◆ YOUR ASSIGNMENT
Starting at the first line of the data, print each line verbatim up to and including the line bearing "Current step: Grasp", omitting pictures.

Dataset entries
- - -

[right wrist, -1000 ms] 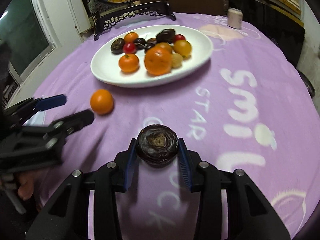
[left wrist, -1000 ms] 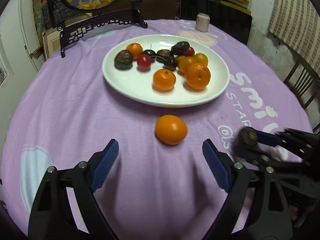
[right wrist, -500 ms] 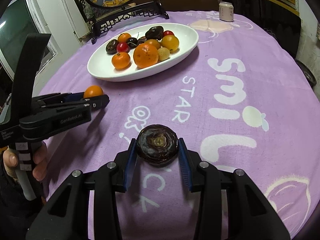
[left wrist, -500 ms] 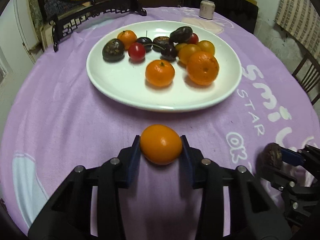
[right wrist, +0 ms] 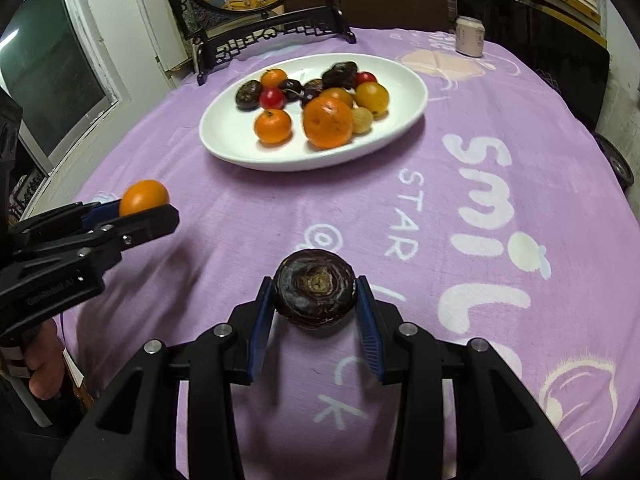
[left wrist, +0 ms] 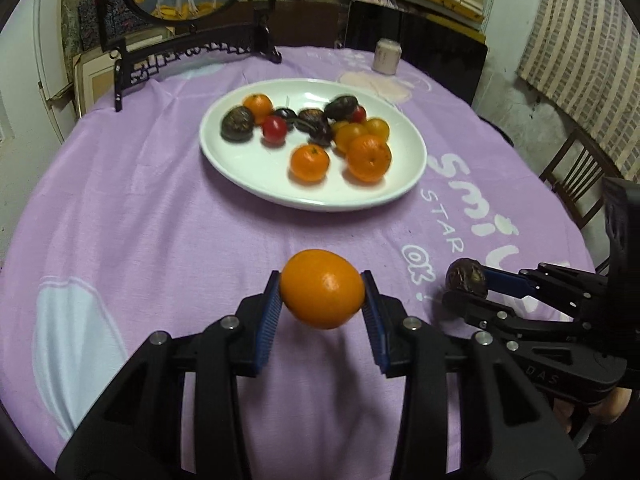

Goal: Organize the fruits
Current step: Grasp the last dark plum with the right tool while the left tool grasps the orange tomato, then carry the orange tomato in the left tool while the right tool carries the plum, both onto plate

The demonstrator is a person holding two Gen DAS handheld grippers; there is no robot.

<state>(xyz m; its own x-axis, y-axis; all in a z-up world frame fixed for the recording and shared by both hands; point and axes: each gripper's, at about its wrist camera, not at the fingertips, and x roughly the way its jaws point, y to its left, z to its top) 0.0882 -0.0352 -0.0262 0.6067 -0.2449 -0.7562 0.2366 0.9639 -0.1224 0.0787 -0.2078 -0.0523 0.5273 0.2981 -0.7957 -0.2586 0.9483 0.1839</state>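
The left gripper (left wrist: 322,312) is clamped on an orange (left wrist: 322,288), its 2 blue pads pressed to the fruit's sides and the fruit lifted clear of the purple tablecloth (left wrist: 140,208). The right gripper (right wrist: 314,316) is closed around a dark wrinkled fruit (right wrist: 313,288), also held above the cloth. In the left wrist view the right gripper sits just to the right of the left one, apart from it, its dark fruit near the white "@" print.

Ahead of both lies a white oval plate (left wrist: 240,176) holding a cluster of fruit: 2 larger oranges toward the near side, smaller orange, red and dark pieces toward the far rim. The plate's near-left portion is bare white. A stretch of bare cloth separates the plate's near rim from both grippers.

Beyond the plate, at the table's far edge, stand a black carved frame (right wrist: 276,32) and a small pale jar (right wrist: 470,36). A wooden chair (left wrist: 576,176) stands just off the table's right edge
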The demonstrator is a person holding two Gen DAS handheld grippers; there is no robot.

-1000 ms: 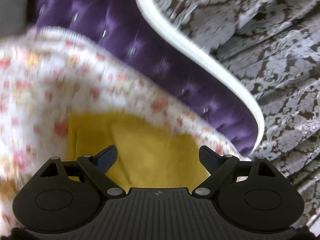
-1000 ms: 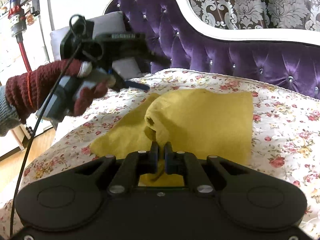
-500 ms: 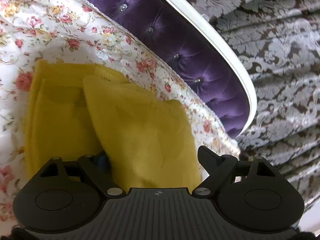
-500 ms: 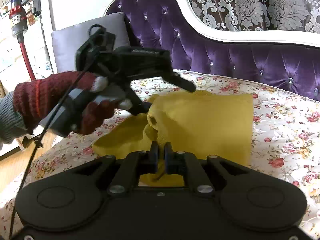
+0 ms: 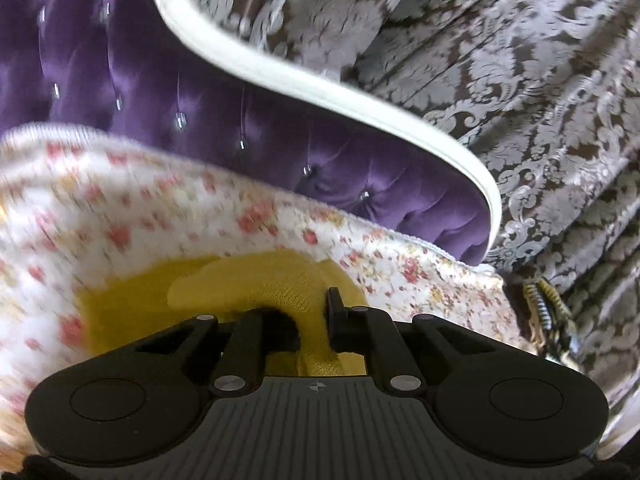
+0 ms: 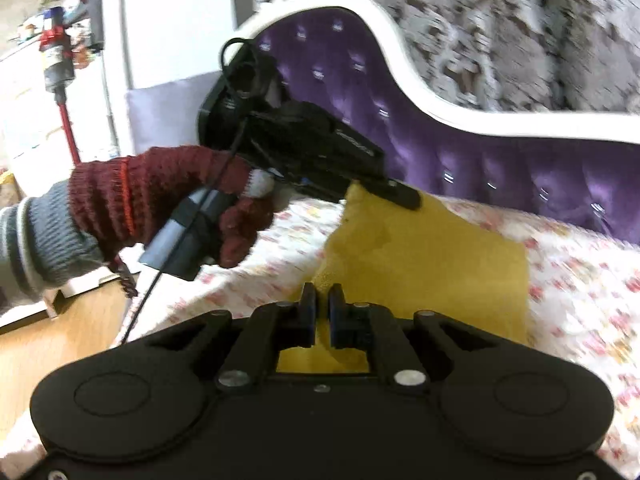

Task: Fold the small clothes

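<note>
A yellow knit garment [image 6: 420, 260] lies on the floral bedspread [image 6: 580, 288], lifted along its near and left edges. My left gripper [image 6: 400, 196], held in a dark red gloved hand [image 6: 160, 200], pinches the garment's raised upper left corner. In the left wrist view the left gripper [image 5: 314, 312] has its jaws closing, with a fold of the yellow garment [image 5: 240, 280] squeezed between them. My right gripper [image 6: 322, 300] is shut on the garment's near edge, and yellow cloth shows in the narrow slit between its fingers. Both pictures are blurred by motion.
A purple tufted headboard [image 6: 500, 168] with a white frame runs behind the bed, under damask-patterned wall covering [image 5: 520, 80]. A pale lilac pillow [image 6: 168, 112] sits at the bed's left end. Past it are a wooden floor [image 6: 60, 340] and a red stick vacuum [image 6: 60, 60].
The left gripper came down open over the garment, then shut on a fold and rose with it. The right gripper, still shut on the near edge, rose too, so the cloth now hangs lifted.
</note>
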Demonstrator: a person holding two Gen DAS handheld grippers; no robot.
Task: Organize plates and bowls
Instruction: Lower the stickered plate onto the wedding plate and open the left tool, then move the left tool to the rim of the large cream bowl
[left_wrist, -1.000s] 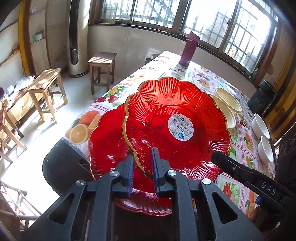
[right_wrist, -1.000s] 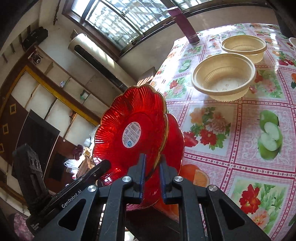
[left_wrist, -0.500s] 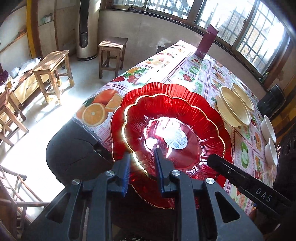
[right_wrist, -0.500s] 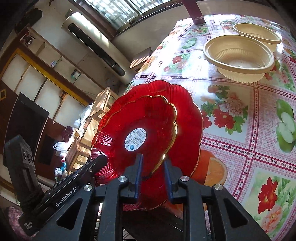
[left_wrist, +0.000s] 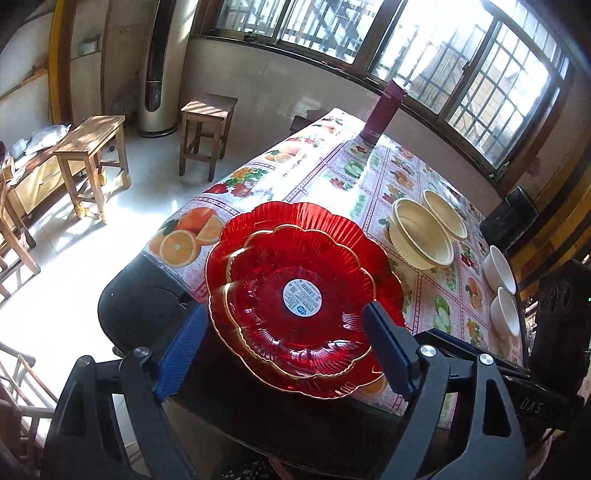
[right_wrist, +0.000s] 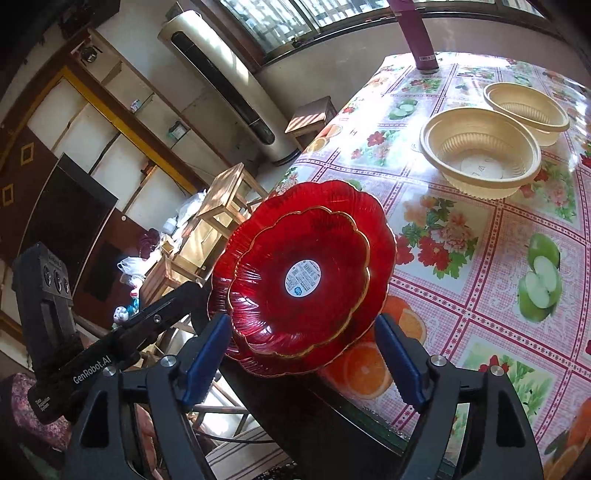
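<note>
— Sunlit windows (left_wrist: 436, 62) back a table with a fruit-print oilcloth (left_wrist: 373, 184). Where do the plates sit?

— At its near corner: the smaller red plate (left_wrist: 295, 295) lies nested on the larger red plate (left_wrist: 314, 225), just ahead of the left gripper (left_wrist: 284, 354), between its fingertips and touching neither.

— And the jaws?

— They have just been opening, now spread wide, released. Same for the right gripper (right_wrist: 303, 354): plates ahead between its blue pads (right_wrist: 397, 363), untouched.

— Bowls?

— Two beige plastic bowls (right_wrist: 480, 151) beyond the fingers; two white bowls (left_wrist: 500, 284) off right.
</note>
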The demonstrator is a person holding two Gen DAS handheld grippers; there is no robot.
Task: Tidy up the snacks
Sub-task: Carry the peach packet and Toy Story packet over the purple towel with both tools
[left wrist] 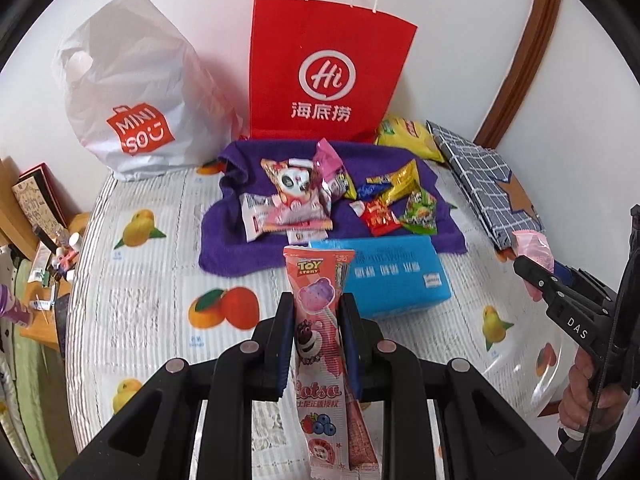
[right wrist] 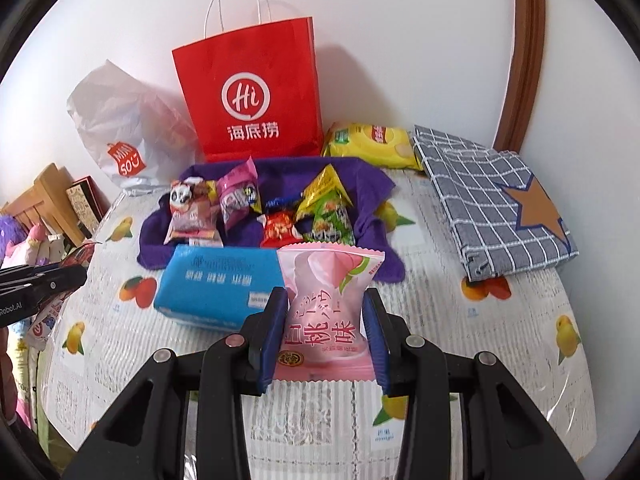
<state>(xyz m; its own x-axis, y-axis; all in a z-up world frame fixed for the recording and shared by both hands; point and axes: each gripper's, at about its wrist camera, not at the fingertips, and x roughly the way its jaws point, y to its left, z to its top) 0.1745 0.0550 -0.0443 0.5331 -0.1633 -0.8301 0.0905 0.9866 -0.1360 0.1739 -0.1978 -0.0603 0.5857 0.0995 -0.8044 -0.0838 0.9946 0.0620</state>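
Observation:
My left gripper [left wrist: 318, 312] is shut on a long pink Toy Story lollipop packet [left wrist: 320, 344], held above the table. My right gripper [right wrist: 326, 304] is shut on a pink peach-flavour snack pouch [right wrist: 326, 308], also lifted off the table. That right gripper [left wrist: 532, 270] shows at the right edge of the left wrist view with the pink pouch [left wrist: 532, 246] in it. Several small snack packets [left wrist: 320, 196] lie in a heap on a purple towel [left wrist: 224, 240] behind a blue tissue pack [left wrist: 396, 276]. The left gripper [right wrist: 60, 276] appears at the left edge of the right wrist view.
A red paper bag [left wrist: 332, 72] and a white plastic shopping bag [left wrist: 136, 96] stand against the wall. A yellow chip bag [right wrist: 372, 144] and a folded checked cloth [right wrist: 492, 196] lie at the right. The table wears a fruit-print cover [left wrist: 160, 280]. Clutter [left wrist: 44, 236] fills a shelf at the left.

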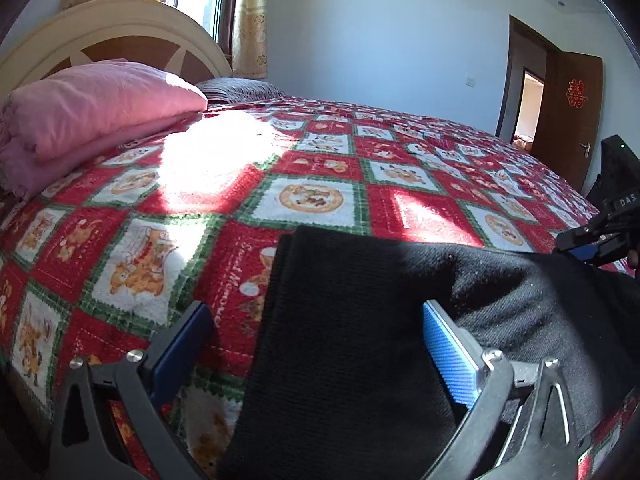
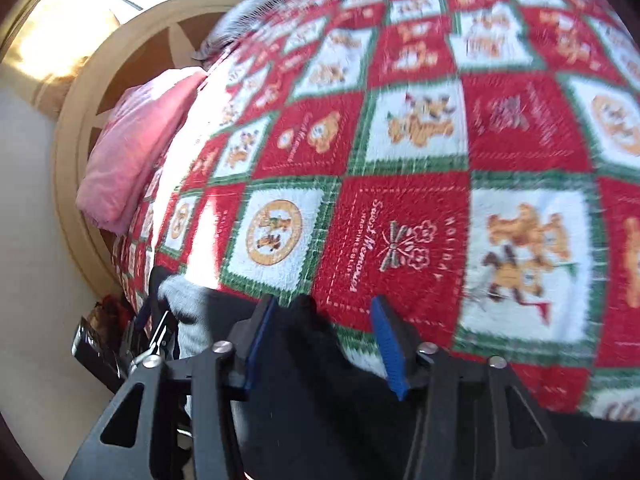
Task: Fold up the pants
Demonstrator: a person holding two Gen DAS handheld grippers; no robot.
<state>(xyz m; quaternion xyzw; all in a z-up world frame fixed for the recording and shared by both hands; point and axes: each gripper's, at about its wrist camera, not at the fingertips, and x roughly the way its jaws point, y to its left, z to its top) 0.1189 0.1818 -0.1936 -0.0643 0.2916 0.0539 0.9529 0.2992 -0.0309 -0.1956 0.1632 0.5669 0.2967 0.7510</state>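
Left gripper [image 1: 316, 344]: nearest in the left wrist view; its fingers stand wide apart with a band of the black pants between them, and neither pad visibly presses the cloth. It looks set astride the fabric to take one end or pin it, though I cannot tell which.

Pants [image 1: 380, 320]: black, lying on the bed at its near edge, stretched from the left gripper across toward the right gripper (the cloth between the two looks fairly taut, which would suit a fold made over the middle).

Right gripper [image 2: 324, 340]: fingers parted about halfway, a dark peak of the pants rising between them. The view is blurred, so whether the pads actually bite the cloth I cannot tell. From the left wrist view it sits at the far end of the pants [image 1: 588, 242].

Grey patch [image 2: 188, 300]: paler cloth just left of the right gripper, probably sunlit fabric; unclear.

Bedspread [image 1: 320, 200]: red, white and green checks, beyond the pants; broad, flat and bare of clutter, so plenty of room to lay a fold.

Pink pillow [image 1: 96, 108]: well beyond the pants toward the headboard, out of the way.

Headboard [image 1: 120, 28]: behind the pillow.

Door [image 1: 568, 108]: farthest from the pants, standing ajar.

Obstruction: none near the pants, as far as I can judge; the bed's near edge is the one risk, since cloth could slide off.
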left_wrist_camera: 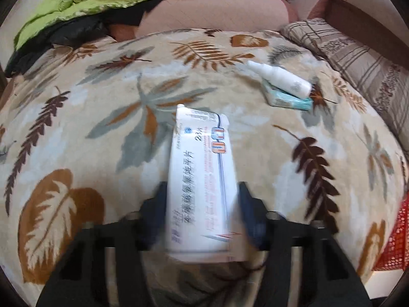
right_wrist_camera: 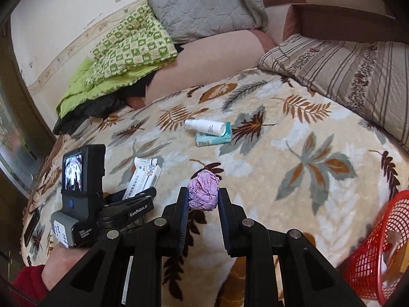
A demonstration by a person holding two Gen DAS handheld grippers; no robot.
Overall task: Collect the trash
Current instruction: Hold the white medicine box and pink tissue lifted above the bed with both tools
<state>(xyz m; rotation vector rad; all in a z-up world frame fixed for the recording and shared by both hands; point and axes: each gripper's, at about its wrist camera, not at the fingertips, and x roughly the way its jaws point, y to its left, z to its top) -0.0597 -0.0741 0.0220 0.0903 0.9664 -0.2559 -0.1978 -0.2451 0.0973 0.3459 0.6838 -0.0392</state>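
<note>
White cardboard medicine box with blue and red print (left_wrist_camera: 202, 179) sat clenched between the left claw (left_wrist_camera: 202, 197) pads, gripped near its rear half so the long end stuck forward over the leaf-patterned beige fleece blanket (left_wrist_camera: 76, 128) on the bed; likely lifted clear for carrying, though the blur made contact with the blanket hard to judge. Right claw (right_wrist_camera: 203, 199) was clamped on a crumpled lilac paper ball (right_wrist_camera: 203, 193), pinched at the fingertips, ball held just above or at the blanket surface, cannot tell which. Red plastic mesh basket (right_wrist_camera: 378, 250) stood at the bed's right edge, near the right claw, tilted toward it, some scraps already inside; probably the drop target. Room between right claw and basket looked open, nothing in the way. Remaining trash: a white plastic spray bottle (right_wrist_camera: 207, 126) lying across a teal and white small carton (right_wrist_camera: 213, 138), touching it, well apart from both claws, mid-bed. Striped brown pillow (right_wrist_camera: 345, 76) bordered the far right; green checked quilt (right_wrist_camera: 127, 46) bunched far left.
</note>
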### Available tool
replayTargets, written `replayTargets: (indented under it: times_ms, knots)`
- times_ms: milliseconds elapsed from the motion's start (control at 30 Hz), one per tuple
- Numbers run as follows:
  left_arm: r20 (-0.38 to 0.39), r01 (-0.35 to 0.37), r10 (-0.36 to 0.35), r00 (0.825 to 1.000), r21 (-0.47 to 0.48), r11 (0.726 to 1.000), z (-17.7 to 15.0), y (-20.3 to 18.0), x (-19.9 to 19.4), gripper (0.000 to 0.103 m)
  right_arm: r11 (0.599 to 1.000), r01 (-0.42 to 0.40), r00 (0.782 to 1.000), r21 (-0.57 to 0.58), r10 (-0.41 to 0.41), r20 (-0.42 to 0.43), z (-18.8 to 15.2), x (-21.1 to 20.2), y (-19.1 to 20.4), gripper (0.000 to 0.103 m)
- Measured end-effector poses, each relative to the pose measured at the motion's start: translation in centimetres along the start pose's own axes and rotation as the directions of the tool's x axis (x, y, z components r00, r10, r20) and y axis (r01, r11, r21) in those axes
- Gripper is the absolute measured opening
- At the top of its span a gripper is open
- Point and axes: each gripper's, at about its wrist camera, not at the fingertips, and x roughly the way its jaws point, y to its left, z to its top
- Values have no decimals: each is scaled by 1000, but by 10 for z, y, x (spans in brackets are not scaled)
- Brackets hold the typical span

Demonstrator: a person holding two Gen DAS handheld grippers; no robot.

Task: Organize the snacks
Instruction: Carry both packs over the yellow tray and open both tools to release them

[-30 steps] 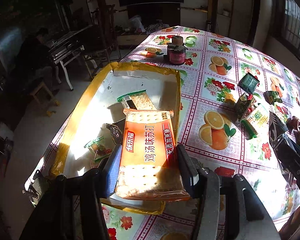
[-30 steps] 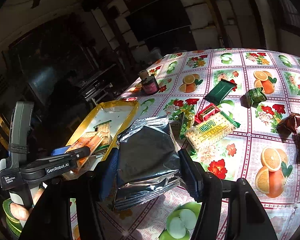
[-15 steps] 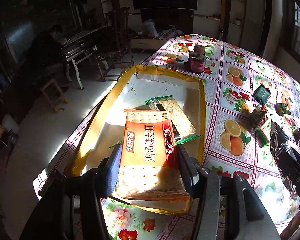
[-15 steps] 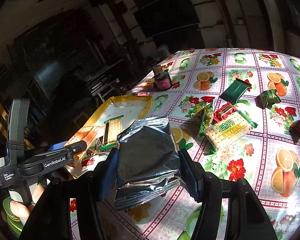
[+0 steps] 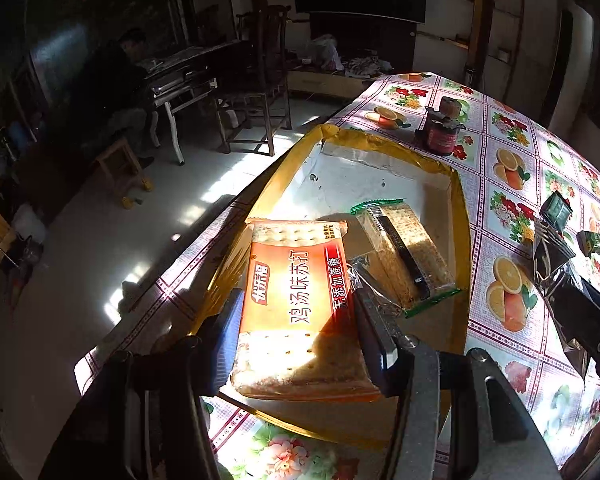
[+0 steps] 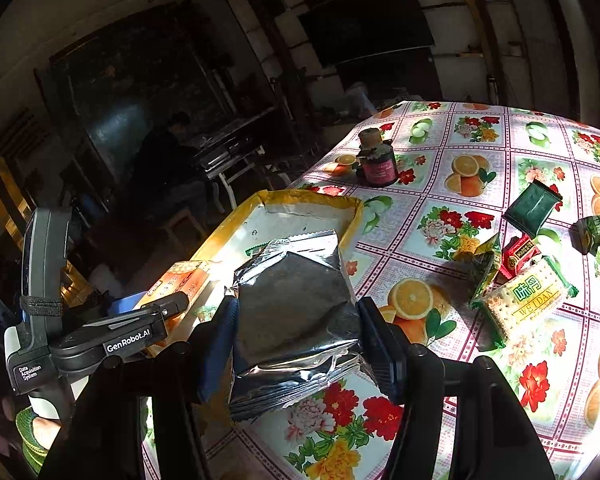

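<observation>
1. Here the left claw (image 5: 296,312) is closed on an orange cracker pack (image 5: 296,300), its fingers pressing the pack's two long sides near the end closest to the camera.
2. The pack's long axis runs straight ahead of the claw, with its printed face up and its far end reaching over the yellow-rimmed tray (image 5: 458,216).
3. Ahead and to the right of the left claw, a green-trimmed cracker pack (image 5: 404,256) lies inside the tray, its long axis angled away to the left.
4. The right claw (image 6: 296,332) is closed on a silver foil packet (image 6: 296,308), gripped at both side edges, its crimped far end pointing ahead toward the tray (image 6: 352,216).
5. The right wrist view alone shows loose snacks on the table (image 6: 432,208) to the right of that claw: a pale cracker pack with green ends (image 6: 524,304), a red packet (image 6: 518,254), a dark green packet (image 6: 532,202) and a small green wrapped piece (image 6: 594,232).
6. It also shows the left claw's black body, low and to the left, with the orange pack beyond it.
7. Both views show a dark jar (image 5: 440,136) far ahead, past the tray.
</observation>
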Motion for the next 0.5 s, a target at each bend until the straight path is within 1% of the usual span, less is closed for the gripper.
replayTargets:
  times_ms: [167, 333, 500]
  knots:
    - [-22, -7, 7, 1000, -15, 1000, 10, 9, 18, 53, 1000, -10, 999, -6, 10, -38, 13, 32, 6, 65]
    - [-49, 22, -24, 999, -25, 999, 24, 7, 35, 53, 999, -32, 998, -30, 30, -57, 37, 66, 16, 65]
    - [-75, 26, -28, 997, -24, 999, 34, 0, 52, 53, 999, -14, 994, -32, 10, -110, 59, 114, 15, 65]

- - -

◆ FINISHED TASK
[right wrist, -1000 ms] 
[left wrist, -1000 ms] 
[right wrist, -500 ms] 
[left wrist, -500 ms] 
[right wrist, +0 ms] 
[left wrist, +0 ms] 

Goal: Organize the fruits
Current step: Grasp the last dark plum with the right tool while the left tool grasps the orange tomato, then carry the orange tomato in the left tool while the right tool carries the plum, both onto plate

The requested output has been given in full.